O ofício com o requerimento foi enviado a Angotti "para conhecimento e providências que se fizerem pertinentes" por Vinicius Nunes Azevedo (diretor do Departamento de Gestão do Trabalho em Saúde da Secretaria de Gestão do Trabalho e da Educação na Saúde); Alessandro Glauco dos Anjos de Vasconcelos (secretário-executivo adjunto da Secretaria Executiva); Maira Inez Pordeus Gadelha (chefe de gabinete  da Secretaria de Atenção Especializada à Saúde); Lana de Lourdes Aguiar Lima (coordenadora-geral de Ciclos da Vida Secretaria de Atenção Primária à Saúde); e Rodrigo dos Santos Santana ( Diretor do Departamento de Determinantes Ambientais da Saúde Indígena da Secretaria Especial de Saúde Indígena).

— Não fui a representante da SGTES na Conitec. Estive ausente do processo para evitar acusação de conflito de interesse por defender de forma intransigente a autonomia médica. A nota foi oriunda de todas as secretarias. A tabela não pode ser descontextualizada e quem assim o fez agiu de forma desonesta e inconsequente — afirmou a secretária Mayra Pinheiro ao GLOBO.No último sábado, veio a público o trecho antivacina e pró-cloroquina da nota assinada por Hélio Angotti Neto.

Na manifestação, o secretário critica o protocolo aprovado pela Conitec e afirma que há assimetria no "rigor científico dedicado a diferentes tecnologias". Nesse momento, cita a tabela que compara hidroxicloroquina com vacina e outras tecnologias, como ventilação não invasiva, e manobra de prona (colocar o paciente de bruços). 

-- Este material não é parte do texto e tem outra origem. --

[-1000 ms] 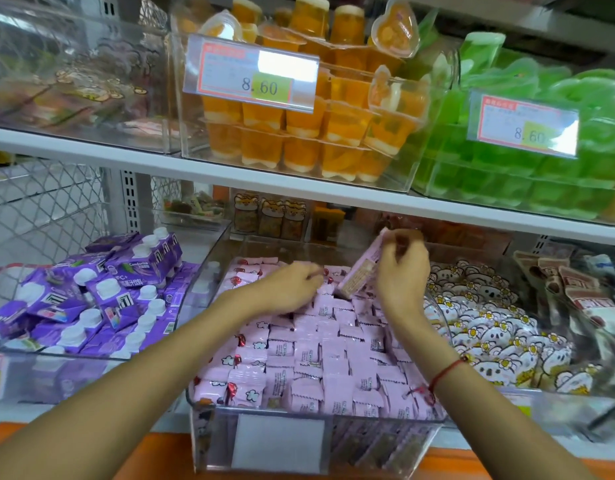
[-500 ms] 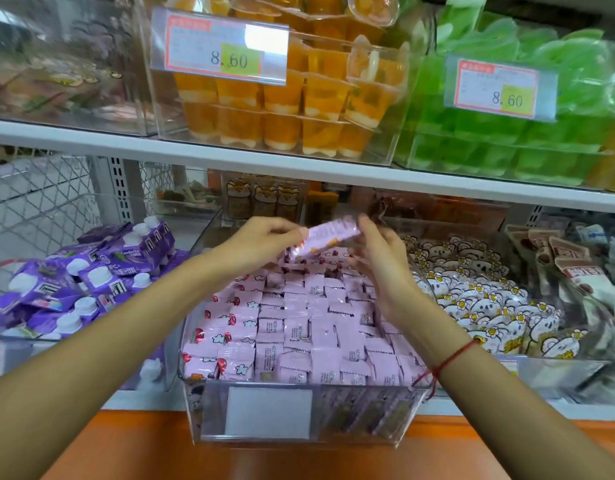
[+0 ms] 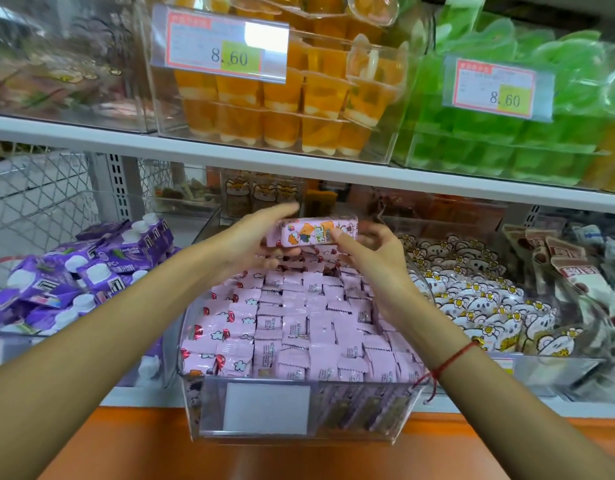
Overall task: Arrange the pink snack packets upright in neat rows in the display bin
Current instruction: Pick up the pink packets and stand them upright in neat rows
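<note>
I am looking at a retail shop, on the snack aisle. A white shelf carries clear acrylic bins of orange jelly cups and green jelly cups, each fronted by a price tag reading 8.60. Below, bins hold pink snack packets in rows, purple drink cartons and cartoon-printed white packets, all stocked in bulk.
</note>
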A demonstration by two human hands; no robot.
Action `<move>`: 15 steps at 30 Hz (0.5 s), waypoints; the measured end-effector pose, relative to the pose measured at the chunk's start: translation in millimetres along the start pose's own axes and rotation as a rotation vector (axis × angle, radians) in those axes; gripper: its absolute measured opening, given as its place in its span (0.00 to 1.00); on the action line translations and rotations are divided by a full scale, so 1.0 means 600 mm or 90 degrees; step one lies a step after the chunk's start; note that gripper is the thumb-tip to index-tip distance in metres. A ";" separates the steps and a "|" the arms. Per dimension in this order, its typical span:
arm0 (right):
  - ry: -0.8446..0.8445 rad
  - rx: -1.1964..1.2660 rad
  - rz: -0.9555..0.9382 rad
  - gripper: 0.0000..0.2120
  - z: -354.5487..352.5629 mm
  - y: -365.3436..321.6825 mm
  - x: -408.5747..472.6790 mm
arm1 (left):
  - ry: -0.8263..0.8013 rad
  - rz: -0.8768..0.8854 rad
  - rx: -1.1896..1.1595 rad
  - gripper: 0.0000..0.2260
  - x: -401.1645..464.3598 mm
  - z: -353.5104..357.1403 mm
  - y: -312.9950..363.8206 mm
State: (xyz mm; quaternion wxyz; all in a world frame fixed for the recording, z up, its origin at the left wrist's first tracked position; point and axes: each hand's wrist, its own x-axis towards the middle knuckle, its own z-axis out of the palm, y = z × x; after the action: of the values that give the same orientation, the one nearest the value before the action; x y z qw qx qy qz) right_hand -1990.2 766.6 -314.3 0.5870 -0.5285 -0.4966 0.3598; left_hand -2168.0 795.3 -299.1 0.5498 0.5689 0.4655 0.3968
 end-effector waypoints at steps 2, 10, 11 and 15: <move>0.008 -0.043 -0.005 0.22 -0.003 0.000 0.001 | 0.036 0.035 0.038 0.11 0.001 0.002 0.003; -0.043 -0.518 -0.376 0.25 -0.011 0.002 0.006 | 0.188 0.184 0.303 0.26 0.006 0.041 0.012; -0.053 -0.558 -0.403 0.23 -0.011 0.001 0.006 | 0.184 0.193 0.324 0.28 0.008 0.047 0.014; 0.014 -0.516 -0.353 0.17 -0.020 -0.004 0.015 | 0.133 0.206 0.311 0.30 0.018 0.060 0.015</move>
State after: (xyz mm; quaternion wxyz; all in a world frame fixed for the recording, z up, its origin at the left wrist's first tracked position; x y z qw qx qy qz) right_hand -1976.5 771.8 -309.7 0.4128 -0.5658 -0.7127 -0.0380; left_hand -2129.6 796.8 -294.0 0.2760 0.7071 0.5045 0.4116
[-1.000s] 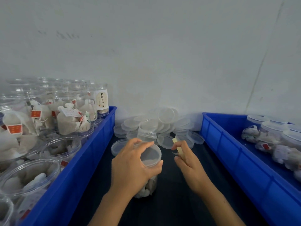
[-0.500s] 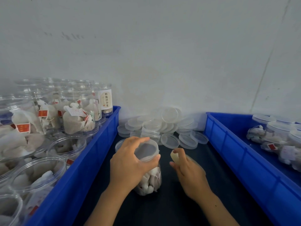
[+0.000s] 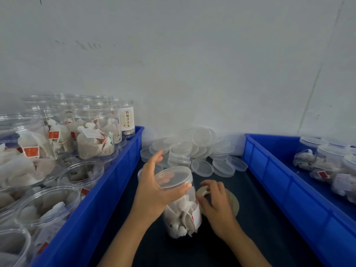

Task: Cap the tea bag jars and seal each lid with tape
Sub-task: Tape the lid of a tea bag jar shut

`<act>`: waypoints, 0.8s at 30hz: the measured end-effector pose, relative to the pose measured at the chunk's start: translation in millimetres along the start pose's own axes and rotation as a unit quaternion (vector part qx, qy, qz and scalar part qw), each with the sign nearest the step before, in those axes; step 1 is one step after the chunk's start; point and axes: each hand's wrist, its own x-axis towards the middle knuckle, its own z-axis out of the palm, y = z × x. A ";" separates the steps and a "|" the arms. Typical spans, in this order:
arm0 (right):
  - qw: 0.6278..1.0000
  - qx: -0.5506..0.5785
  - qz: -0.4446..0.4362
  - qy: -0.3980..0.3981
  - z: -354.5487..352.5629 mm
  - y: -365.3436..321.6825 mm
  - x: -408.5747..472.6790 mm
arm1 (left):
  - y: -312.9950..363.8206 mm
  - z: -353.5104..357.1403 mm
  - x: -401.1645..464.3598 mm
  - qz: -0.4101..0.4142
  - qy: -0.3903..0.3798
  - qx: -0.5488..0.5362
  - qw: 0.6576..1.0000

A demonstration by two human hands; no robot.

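Note:
A clear jar (image 3: 181, 218) stuffed with tea bags stands tilted on the dark table between two bins. A translucent lid (image 3: 173, 176) sits on it. My left hand (image 3: 152, 191) grips the jar round its top, thumb across the front of the lid rim and fingers behind, with the index finger raised. Just right of the jar, my right hand (image 3: 217, 207) curls its fingers over a flat beige tape roll (image 3: 234, 205) that lies on the table, and its fingertips pinch at the roll's left edge. Most of the roll is hidden under that hand.
A heap of loose clear lids (image 3: 200, 143) lies against the white wall behind the jar. The blue bin on the left (image 3: 123, 170) holds several uncapped jars of tea bags (image 3: 48, 201). The blue bin on the right (image 3: 269, 170) holds capped jars (image 3: 331, 157).
My right hand has dropped from beside the lid to the tape roll on the table. The jar has tilted and shifted slightly toward me, still in my left hand.

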 end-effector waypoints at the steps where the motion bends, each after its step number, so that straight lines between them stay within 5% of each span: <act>1: 0.994 0.113 0.009 0.005 -4.4 -7.1 -0.1 | -1.3 0.3 0.2 -0.004 0.003 -0.001 1.000; 5: 0.903 0.410 -0.022 -0.129 -15.7 -32.7 -4.0 | -3.8 6.2 -1.1 -0.013 -0.006 -0.039 0.999; 15: 0.823 0.545 -0.044 -0.154 -16.1 -49.5 -16.0 | -4.0 27.1 -9.7 -0.023 -0.031 -0.153 0.987; 24: 0.889 0.436 -0.031 -0.138 -21.6 -41.7 -13.5 | 1.6 26.7 0.7 -0.024 -0.028 -0.099 0.994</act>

O quadro indica a vacina como uma tecnologia sem efetividade e segurança comprovadas, com alto custo e financiada pela indústria. No caso da hidroxicloroquina, as respostas são opostas. O texto contraria posição da Organização Mundial de Saúde (OMS), da Agência Nacional de Vigilância Sanitária (Anvisa) e de especialistas na área.

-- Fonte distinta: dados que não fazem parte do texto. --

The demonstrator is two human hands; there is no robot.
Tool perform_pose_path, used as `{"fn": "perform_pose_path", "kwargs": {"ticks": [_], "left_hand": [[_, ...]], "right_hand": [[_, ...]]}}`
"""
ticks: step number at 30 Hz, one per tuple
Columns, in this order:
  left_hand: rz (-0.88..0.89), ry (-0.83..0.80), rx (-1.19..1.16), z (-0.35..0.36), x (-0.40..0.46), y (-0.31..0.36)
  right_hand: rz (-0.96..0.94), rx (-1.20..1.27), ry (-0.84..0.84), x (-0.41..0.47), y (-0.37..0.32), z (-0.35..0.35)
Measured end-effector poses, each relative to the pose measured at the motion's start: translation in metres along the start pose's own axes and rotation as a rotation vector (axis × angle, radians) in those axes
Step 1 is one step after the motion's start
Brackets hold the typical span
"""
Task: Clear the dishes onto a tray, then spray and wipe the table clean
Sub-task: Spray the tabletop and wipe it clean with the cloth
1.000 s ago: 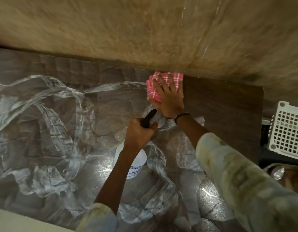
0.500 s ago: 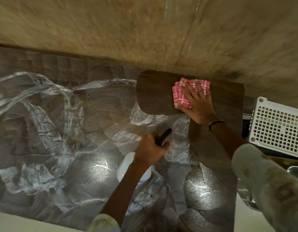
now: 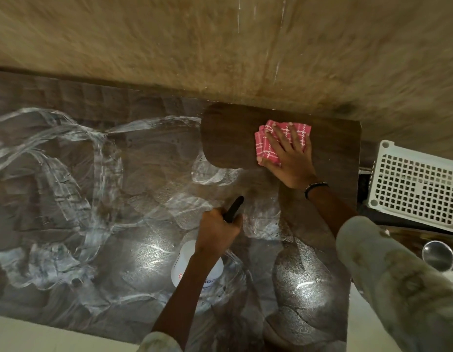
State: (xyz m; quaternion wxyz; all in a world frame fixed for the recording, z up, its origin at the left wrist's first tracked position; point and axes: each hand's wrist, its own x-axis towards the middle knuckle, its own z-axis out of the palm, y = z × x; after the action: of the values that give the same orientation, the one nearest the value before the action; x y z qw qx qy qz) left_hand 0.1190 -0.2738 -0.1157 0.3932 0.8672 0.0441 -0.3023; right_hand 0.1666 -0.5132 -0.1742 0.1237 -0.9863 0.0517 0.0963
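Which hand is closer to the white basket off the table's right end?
Right. The right hand presses the pink cloth near the table's right end, left of the white basket. The left hand grips the spray bottle farther left.

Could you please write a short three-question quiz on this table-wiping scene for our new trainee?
1. True or false: the right hand presses the pink cloth flat on the table.
2. What does the left hand hold: A) a sponge, B) the spray bottle, C) a plate?
3. Which colour is the basket beyond the table's right edge?

Key: 1 true; 2 B; 3 white.
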Motion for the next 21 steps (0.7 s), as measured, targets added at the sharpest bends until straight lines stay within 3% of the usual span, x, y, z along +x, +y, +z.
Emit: {"fn": "perform_pose_path", "kwargs": {"ticks": [3, 8, 12, 17, 21], "left_hand": [[-0.008, 0.013, -0.03, -0.005, -0.001, -0.004], [-0.019, 0.03, -0.124, -0.012, -0.006, -0.008], [-0.008, 0.033, -0.139, -0.015, -0.01, -0.012], [0.029, 0.072, -0.142, -0.02, -0.012, -0.017], [0.025, 0.081, -0.17, -0.024, -0.012, -0.022]], "right_hand": [[0.01, 0.011, 0.016, -0.002, -0.031, 0.009], [-0.215, -0.049, 0.002, -0.03, -0.088, 0.032], [-0.337, -0.077, -0.038, -0.071, -0.076, 0.038], [-0.171, -0.084, -0.013, -0.072, -0.023, 0.027], [-0.01, -0.034, 0.043, -0.03, -0.043, 0.02]]}}
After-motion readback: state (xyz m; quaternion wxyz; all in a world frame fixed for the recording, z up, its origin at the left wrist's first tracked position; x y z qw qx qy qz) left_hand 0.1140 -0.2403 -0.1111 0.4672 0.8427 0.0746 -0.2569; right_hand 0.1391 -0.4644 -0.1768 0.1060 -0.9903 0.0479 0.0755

A aprovação das Diretrizes Brasileiras para Tratamento Medicamentoso Ambulatorial do Paciente com Covid-19 foi imersa em polêmicas desde o início de sua apreciação na Conitec. Após empate na primeira votação, o protocolo técnico foi submetido a uma consulta pública e, depois,  a uma nova votação.

No segundo pleito, as diretrizes foram aprovadas com voto da Anvisa, da  Agência Nacional de Saúde Suplementar (ANS), do Conselho Nacional Saúde (CNS); do Conselho Nacional de Secretários de Saúde (Conass); do Conselho Nacional dos Secretários Municipais de Saúde (Conasems); da Secretaria de Ciência, Tecnologia, Inovação e Insumos Estratégicos em Saúde do Ministério; e da Secretaria de Vigilância em Saúde do Ministério.

O voto de Vânia Canuto, representante da SCTIE, em favor do relatório científico que desaprovava o Kit Covid fez com que Angotti tentasse exonerar a subordinada, mas a demissão acabou não prosperando. Além do Conselho Federal de Medicina (CFM), votaram contra o protocolo justamente os representantes das secretarias que enviaram o requerimento com posições antivacina e pró-cloroquina a Angotti.

Durante conversa com jornalistas na segunda-feira, o ministro Marcelo Queiroga, falou sobre o tema, mas evitou criticar a postura expressa na nota técnica do ministério.

— Há uma portaria do gabinete do ministro que incorpora as vacinas com registro definitivo na Anvisa. Os fatos são mais importantes que as narrativas. Havendo recurso para o ministro, o ministro vai analisar dentro dos autos — disse Queiroga.O GLOBO questionou o Ministério da Saúde sobre os documentos, mas não obteve resposta.